From 1939 to at least 1945 the original premises at 157 Garden Lane became a garage run by Fletchers, who specialised in auto-electrics. From 1969 to probably 1978 a car sales business was run from there called Lane End Motors (No.157 was at the end of the Lane).
Herbal beers have been brewed for centuries, but non-alcoholic versions were promoted in the Victorian era by the temperance movement attempting to combat the excessive consumption of gin and beer by the working classes. Varieties such as dandelion and burdock and, of course, ginger beer survived, and the addition of fruit flavours to aerated mineral water produced lemonade, orangeade, raspberryade etc. Soda water manufacturers were also into this market and from the early 1900s with the advent of mass glass bottle production, firms in Chester included Laycocks in Linenhall Street, and the Dee and Cestrian Mineral Water Companies.

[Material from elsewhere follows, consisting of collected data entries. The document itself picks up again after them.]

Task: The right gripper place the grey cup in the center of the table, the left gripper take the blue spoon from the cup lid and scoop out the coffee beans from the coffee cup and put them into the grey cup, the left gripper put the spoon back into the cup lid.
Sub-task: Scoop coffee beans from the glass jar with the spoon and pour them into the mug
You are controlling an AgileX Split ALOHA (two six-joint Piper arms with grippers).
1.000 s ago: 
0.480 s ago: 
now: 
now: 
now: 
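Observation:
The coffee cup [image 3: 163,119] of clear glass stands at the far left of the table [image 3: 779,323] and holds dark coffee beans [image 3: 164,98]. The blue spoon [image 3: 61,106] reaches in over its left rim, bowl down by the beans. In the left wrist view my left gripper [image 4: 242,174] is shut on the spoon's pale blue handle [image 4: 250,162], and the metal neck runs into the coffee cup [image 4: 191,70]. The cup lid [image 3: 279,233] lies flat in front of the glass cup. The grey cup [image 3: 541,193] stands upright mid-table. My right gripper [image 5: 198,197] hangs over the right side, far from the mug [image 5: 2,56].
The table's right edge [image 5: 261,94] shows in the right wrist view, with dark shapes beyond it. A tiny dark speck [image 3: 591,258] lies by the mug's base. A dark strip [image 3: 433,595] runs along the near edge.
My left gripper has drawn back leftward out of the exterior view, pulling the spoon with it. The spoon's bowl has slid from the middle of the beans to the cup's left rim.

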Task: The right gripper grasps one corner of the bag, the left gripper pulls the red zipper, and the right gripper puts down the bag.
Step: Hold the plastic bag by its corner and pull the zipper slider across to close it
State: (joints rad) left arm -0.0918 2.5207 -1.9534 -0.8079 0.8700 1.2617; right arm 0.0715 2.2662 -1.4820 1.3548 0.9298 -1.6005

These firms combined in 1938 to become Dee, Cestrian & Laycocks opening a bottling plant at the Portland Works on Station Road in 1945. The company was wound up in 1968.
Also, after the Second World War a national company with the now unfortunate name of Corona established weekly delivery rounds of 'pop' to residential areas. In Chester their base was in Handbridge, before moving to the Sealand Industrial Estate. Deposits had to be paid on the bottles which ensured that they were returned. Corona Soft Drinks had been founded in South Wales in the 1880s again in response to the temperance movement, it was sold to the Beecham Group in 1958 and subsequently Britvic but stopped trading as such in the late 1990s.
There are not many businesses that leave behind artefacts which illustrate so graphically the history of their ownership.